2. The reasons are three: - isolate the report part without forcing the user to deal with the case of *PRINT-ESCAPE* being true. - keep a CL subset from having to implement DEFMETHOD to get this important functionality. - don't define two ways to do the same thing.

3. Using the existing accessor functions seems more conservative than requiring non-CLOS subsets to implement an ersatz SLOT-VALUE function.

Note also that the requirement here (in #3) is on conforming -code-. An -implementation- can permit the use of SLOT-VALUE, SLOT-BOUNDP, SLOT-MAKUNBOUND, and/or WITH-SLOTS as an extension and still be conforming. Programs which used such an extension would not be conforming and might not be portable to all implementations.

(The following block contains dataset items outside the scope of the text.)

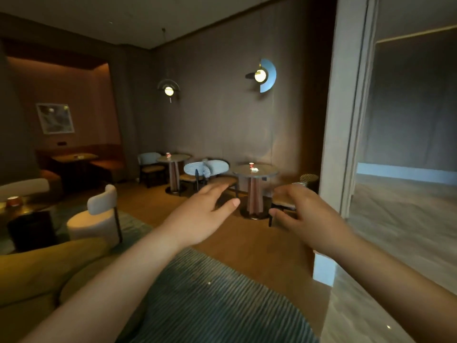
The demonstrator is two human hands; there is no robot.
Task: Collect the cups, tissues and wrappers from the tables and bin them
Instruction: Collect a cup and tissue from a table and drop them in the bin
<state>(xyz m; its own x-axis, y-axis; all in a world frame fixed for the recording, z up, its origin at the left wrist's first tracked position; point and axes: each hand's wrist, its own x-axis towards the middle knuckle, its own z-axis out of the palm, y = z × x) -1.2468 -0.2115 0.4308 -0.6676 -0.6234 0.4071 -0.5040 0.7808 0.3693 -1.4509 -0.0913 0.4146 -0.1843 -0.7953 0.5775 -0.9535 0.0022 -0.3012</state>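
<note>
Against the far wall stand two round pedestal tables: the nearer round table [255,170] and the farther round table [173,158]. Each carries one red cup: the nearer cup [251,165] has one small white crumpled piece, a tissue or wrapper [254,169], lying just beside it, and the farther cup [168,155] stands alone near its table's edge. A third reddish cup [13,201] sits on a low dark table [29,214] at the left edge, blurred. Two hanging lamps are lit above the round tables, the blue lamp [262,75] and the smaller lamp [169,90].

Both bare hands reach forward in mid-air, well apart from every cup. The left hand [205,214] is spread, fingers loose, thumb out, gripping nothing. The right hand [304,214] is likewise unclenched with curved fingers and holds nothing. A striped cushion [217,300] fills the foreground beneath the forearms, and one pale chair [99,216] stands at the left.
</note>
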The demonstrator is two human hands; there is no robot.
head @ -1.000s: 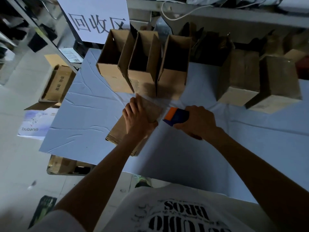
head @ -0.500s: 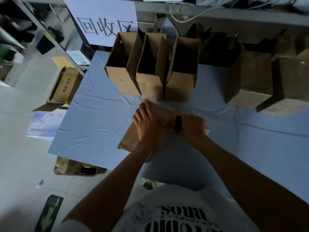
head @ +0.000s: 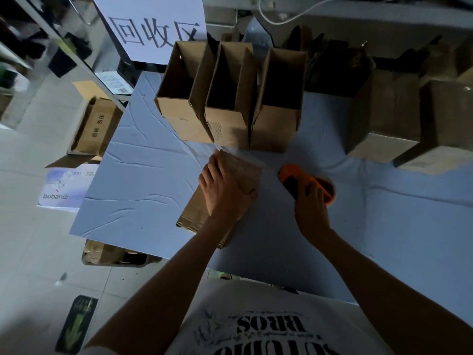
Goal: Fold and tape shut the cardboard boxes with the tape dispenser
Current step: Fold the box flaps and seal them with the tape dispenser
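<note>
In the head view, a cardboard box (head: 194, 213) is lying on its side on the pale table (head: 143, 175), near the front edge, with its far end pointing toward the back row. The left hand (head: 225, 190) is resting on top of that far end, palm down, with the fingers laid out over the cardboard and pressing on it rather than curling round it. Just to the right of the box, apart from it, the right hand (head: 312, 208) is gripping the orange tape dispenser (head: 294, 178) – fingers wrapped round its handle, the nose of the tool pointing back toward the box. The dispenser is sitting low over the table, between the box and the closed boxes on the right.

Behind the hands, three open boxes (head: 227, 124) are standing upright side by side, touching one another, flaps raised. Their insides are lying in deep shadow, so I cannot tell whether anything is in them. Farther right, two closed boxes (head: 384, 147) are standing next to each other, well apart from the open three.

A white sign (head: 153, 29) with large black characters is hanging behind the left open box. On the floor to the left, another carton (head: 94, 129) is sitting open – its contents unclear – with a white packet (head: 64, 190) just in front of it. The person's white printed shirt (head: 256, 324) is filling the bottom edge.
</note>
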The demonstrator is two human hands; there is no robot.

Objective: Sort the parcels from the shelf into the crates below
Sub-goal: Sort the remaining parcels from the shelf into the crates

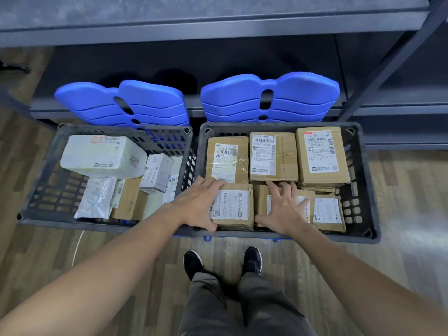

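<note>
Two dark crates sit on the floor under the shelf (218, 32), and I have both hands down in the right crate (363, 185). My left hand (196, 204) forms a grip clamped on the front-left cardboard parcel (234, 207), thumb on its near edge, fingers over its far edge. My right hand (283, 209) lies flat, fingers spread apart, on the middle parcel (261, 197) just beside it, gripping nothing; the left crate (43, 190) holds mixed white packets.
</note>
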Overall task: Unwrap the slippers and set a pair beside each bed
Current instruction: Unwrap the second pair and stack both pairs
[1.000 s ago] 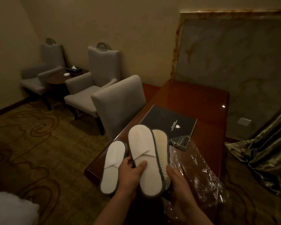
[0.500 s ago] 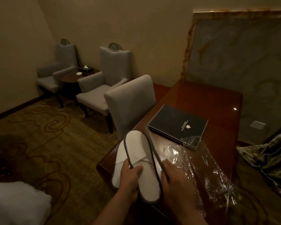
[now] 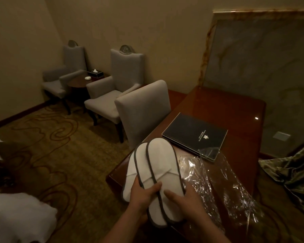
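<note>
Here, white slippers [image 3: 158,176] with dark trim, stacked and overlapping, toes pointing away, held above near corner of wooden desk [image 3: 223,109]. Left hand [image 3: 144,192] clamped on stack from left, thumb across top of uppers. Right hand [image 3: 188,199] gripping right edge, thumb pressed on upper slipper. Clear plastic wrapper [image 3: 223,179] lying crumpled on desk, just right of slippers, far end overlapping corner of black folder [image 3: 195,135]. Grey chair [image 3: 144,109] tucked against desk's left side. White bedding [image 3: 19,216] at lower left.
</note>
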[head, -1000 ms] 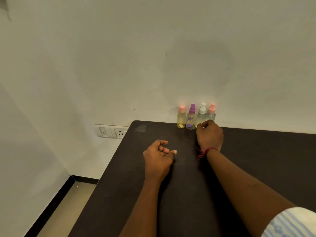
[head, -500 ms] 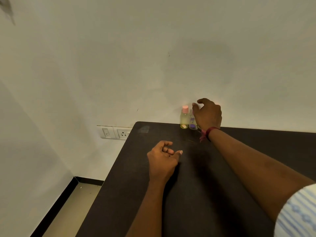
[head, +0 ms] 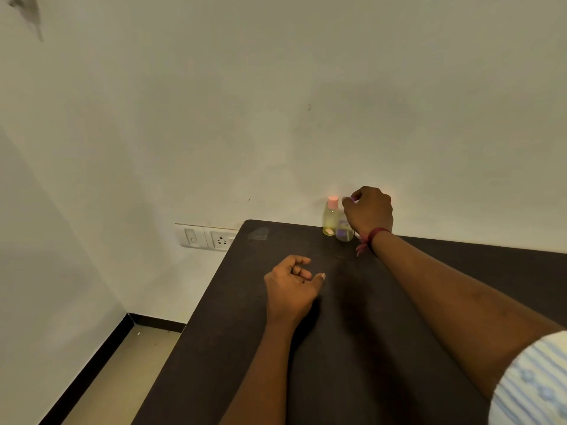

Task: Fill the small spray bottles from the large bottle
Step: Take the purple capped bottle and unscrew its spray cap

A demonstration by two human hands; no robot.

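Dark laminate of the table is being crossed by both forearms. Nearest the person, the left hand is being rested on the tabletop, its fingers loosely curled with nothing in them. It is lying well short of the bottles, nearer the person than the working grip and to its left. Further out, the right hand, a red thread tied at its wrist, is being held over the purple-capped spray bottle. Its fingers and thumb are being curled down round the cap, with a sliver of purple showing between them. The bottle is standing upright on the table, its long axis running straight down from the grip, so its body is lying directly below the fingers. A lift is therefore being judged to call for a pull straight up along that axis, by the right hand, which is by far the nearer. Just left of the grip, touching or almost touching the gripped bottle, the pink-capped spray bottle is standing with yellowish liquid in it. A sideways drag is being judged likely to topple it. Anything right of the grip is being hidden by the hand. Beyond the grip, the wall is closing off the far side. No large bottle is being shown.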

4. There is no substitute for multiple inheritance, and given the limited set of operations that can be performed on conditions, it is easy to fake it.

Current Practice

1. DEFINE-CONDITION and MAKE-CONDITION are already in the language.

2. The :REPORT option to DEFINE-CONDITION exists.

3. Some implementations support use of WITH-SLOTS and some do not. Programs that use WITH-SLOTS are not yet portable.

4. DEFINE-CONDITION is already specified to support multiple inheritance.

Cost to Implementors

Trivial.

Cost to Users

They have to write their programs in terms of the condition abstractions if they want them to be portable.

Cost of Non-Adoption

Condition-using programs will not be portable to Common Lisp subsets that don't have CLOS.

Performance Impact

None.

Benefits

See rationale.

Aesthetics

Abstraction is more esthetic than revealing the implementation.

Discussion

Pitman and Moon support this proposal.